The lake is fed by dozens of small rivers, including the Ashuapmushuan, the Mistassini, the Peribonka, the Des Aulnaies, the Métabetchouane, and the Ouiatchouane. The towns on its shores include Alma, Dolbeau-Mistassini, Roberval, Normandin, and Saint-Félicien. Three Regional County Municipalities lie on its shores: Lac-Saint-Jean-Est, Le Domaine-du-Roy, and Maria-Chapdelaine.

==History==
The lake is named Piekuakami by the Innu, the Indigenous people who occupied the area at the time of European arrival. It was given its French name by Jean de Quen, a Jesuit missionary who in 1647 was the first European to reach its shores.

Industry on the lake was dominated by the fur trade until the 19th century. Colonization began in the Saguenay–Lac-Saint-Jean region in the early 19th century and continued intensively until the early 20th century.

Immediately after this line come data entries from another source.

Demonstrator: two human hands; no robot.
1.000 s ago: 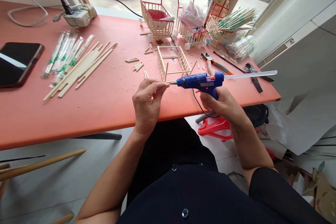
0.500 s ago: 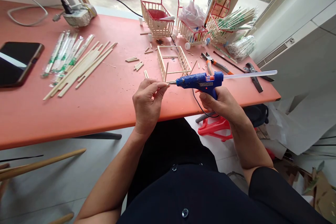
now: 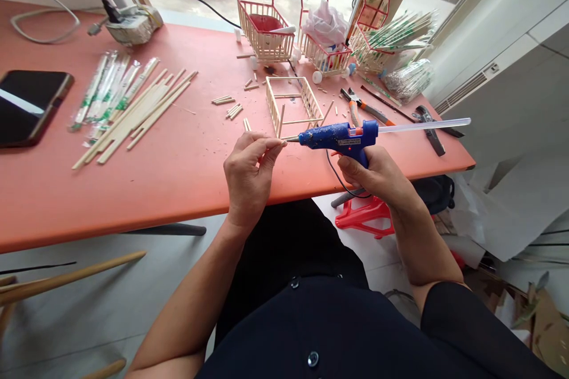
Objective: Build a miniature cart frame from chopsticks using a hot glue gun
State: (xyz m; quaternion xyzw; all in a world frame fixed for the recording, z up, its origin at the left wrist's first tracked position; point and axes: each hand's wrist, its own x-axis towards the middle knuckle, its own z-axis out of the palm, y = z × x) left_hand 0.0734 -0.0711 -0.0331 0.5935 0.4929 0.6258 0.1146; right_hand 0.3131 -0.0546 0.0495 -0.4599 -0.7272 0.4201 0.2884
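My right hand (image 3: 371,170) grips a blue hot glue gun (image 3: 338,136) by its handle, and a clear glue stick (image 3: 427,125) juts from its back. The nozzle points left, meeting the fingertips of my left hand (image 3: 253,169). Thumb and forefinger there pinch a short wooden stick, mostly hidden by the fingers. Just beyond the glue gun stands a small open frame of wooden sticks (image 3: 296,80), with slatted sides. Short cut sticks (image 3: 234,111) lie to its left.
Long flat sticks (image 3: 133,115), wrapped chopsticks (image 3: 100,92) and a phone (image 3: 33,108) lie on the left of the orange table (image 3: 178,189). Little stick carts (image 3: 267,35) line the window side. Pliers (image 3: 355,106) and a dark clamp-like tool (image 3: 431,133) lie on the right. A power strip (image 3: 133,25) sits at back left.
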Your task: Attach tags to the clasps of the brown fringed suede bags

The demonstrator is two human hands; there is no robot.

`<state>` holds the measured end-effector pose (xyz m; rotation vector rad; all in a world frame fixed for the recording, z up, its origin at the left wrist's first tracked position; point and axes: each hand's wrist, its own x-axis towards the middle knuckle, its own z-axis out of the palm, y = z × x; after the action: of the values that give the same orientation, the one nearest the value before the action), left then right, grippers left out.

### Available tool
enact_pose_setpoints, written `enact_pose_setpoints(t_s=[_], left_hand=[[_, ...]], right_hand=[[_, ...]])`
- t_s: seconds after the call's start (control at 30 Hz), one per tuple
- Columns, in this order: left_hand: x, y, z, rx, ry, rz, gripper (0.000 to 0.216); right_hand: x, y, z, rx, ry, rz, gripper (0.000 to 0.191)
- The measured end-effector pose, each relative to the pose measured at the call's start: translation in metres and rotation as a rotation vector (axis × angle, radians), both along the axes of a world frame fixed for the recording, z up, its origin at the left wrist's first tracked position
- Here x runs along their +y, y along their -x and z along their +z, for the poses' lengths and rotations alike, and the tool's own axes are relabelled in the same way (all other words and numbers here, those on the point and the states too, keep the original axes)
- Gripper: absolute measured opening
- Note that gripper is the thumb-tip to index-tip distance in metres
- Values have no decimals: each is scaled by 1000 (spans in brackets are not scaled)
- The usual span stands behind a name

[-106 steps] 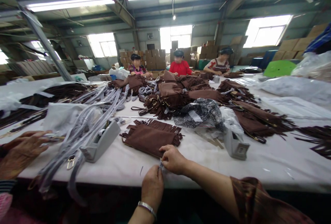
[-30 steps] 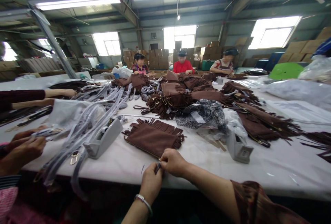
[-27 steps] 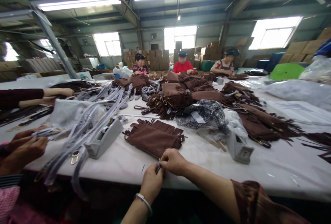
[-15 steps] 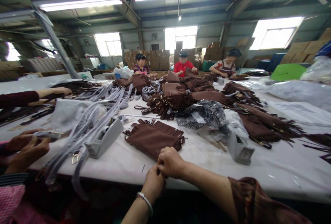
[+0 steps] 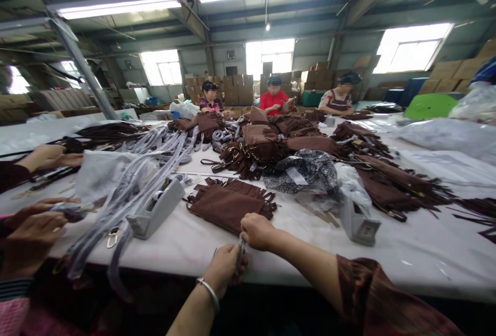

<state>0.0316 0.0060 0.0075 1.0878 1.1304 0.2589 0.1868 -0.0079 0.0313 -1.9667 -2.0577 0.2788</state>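
A metal bangle circles the wrist of my left hand (image 5: pixel 223 268), which is closed around a narrow greyish strip (image 5: pixel 241 253) just over the table's front edge. What the strip is exactly, I cannot make out. Its upper end is pinched in my right hand (image 5: pixel 258 231), whose fingers are mostly hidden from me. Just beyond my right hand, a brown fringed pouch (image 5: pixel 222 202) lies flat on the white table (image 5: pixel 294 258).
Two grey tape dispensers (image 5: pixel 155 212) (image 5: pixel 358 222) stand left and right. Plastic-wrapped straps (image 5: pixel 127 186) spread at left, near co-workers' hands (image 5: pixel 34 232). Brown fringed bags (image 5: pixel 263 139) are heaped behind a black-and-white speckled bag (image 5: pixel 306 170). Several people sit across the table.
My hands have moved slightly apart, and the greyish strip now shows between them. My right hand has risen a little. At left, a co-worker's hand has drawn back toward the left.
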Motion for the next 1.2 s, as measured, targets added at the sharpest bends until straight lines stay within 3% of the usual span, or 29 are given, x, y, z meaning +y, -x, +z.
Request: enact_pose_setpoints(t_s=[0.13,0.3,0.4,0.5,0.63,0.9,1.07,1.2], left_hand=[[4,-2,1,-98,126,31,41],[5,2,-1,-128,188,59,29],[10,8,-2,-102,183,51,20],[14,12,0,-93,236,43,11],[13,15,8,-104,311,43,16],[7,27,8,-207,492,134,35],[2,30,-2,-224,448,181,23],[-3,27,-11,-163,263,169,27]], right_hand=[[4,3,-3,-66,-37,25,11],[0,-10,-17,126,-97,57,9],[-9,-17,-21,222,-220,50,12],[-18,-18,-23,225,-357,175,16],[-19,-11,-26,59,-378,335,22],[-12,1,-22,-94,-314,354,18],[-23,-9,-29,-87,-279,333,30],[-52,-16,-21,13,-349,200,45]])
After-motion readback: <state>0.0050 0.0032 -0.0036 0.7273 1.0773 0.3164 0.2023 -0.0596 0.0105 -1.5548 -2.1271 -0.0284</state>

Industry was mainly forestry and agriculture. In the 20th century, pulp and paper mills and aluminum smelting rose to importance, encouraged by hydroelectric dams at Alma and on the Péribonka River. Lac Saint-Jean also has an important summer resort and sport-fishing industry.

The area is featured in the classic French-language novel Maria Chapdelaine by Louis Hémon published in 1914 and subsequently translated into twenty languages.

In the 1940s, during World War II, Lac Saint-Jean, along with various other regions within Canada, such as the Saguenay, Saint Helen's Island and Hull, Quebec, hosted prisoner-of-war camps. Lac Saint-Jean's was numbered and remained unnamed just like most of Canada's other war prisons. The prisoners of war (POWs) were classified into categories including their nationality and civilian or military status. By 1942 this region had two camps with at least 50 POWs. Prisoners worked the land, including lumbering and assisting in the production of pulp and paper.

==Geology==
The bedrock of the Saguenay-Lac-Saint-Jean region consists largely of Precambrian igneous and metamorphic rocks. They are mostly composed of high-grade metamorphic rocks, amphibolite to granulite gneiss, that are intruded by anorthosite, mangerite, charnockite, and granite plutonic rocks. The Lac Saint-Jean anorthosite is the major mafic intrusion present in the area. These rocks comprise the Grenville Province of southern Quebec. It consists of fragments of island arcs and continental crust accreted to the south-eastern edge of Precambrian North American, Laurentia.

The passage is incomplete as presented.